California Gov. Gavin Newsom, also a Democrat, will select someone to replace Feinstein for the rest of her term, which runs through 2024. Her seat was one of 51 that gave Democrats the Senate majority, which they will retain with Vice President Kamala Harris’ tie-breaking vote.
While the sudden vacancy won’t change the balance of power in the Senate, it increases the pressure on Democratic candidates who were already campaigning for Feinstein’s Senate seat. The race unofficially began earlier this year when Feinstein announced she would not seek reelection in 2024. The field of candidates so far includes U.S. Rep. Adam Schiff, former chair of the House Intelligence Committee; Rep. Katie Porter, a member of the Oversight Committee; and Rep. Barbara Lee, a member of the powerful Appropriations Committee.
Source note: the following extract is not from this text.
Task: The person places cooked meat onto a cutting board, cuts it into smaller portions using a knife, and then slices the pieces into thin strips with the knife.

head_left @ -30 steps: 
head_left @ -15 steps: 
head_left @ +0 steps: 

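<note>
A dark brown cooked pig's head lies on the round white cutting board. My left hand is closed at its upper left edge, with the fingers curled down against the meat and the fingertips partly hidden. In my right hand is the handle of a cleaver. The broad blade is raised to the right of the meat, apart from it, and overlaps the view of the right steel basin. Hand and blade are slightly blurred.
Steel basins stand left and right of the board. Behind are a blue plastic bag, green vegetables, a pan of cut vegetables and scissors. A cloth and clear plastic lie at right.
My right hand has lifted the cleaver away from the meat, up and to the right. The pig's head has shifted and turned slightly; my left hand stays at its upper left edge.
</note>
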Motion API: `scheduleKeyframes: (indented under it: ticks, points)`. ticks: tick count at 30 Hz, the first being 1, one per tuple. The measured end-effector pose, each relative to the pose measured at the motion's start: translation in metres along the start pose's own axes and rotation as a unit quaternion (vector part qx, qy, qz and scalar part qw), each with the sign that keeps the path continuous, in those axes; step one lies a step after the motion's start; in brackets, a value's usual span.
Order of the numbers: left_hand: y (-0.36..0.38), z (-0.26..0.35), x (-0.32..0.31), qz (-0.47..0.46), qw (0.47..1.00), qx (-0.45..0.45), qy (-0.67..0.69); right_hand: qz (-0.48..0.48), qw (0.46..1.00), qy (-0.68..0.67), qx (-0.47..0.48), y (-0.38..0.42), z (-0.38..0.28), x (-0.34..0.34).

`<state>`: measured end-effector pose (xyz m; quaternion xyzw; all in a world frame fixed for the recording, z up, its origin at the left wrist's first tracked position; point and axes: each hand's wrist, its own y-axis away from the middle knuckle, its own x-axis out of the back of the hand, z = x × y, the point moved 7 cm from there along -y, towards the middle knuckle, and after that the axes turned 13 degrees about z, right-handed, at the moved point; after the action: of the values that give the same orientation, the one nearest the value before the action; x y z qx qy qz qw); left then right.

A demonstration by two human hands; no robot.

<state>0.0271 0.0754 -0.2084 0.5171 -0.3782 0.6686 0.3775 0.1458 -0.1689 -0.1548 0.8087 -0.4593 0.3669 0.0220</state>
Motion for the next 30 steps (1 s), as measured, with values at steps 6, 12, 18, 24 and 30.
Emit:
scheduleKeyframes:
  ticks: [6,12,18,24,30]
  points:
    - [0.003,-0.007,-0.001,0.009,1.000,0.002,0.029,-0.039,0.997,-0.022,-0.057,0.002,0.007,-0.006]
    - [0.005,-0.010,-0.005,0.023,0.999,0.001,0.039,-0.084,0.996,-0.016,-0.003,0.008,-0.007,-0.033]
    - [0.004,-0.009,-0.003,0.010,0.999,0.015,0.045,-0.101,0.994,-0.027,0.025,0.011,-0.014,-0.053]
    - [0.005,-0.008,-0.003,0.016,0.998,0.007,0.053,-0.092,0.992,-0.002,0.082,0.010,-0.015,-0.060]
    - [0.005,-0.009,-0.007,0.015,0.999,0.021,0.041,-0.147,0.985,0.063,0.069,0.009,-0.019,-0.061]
As news of Feinstein’s death became public on Friday morning, Newsom announced would not fill the position with any of the current candidates, fearing that doing so would unfairly sway voters in the upcoming election. In the past, he committed to appointing a woman of color.
“I have multiple names in mind, and the answer is yes,” Newsom told MSNBC audiences in 2021 when the question came up.
In 2020 when Joe Biden selected then-Sen. Kamala Harris of California as his running mate, Newsom picked Alex Padilla, California’s former secretary of state, to fill the role. Padilla won the seat in the November 2022 election.
Like in Padilla’s case, the governor’s appointment can go a long way toward deciding an election. For the past 20 years, an overwhelming majority of incumbents in the Senate have won reelection, according to Open Secrets. Even at the chamber's highest point of turnover during that span, 79 percent of incumbents in the Senate won their race in 2006.
Feinstein was last elected to the Senate in 2018—a race she won against Democratic challenger Kevin de León by a vote of 54.2 percent to 45.8 percent. California uses a nonpartisan blanket primary in which all candidates regardless of party appear on the ballot at the same time. In the primary, the two highest-performing candidates are selected to run against each other in the general election, so two Democrats will likely face off in November 2024 for the Senate seat.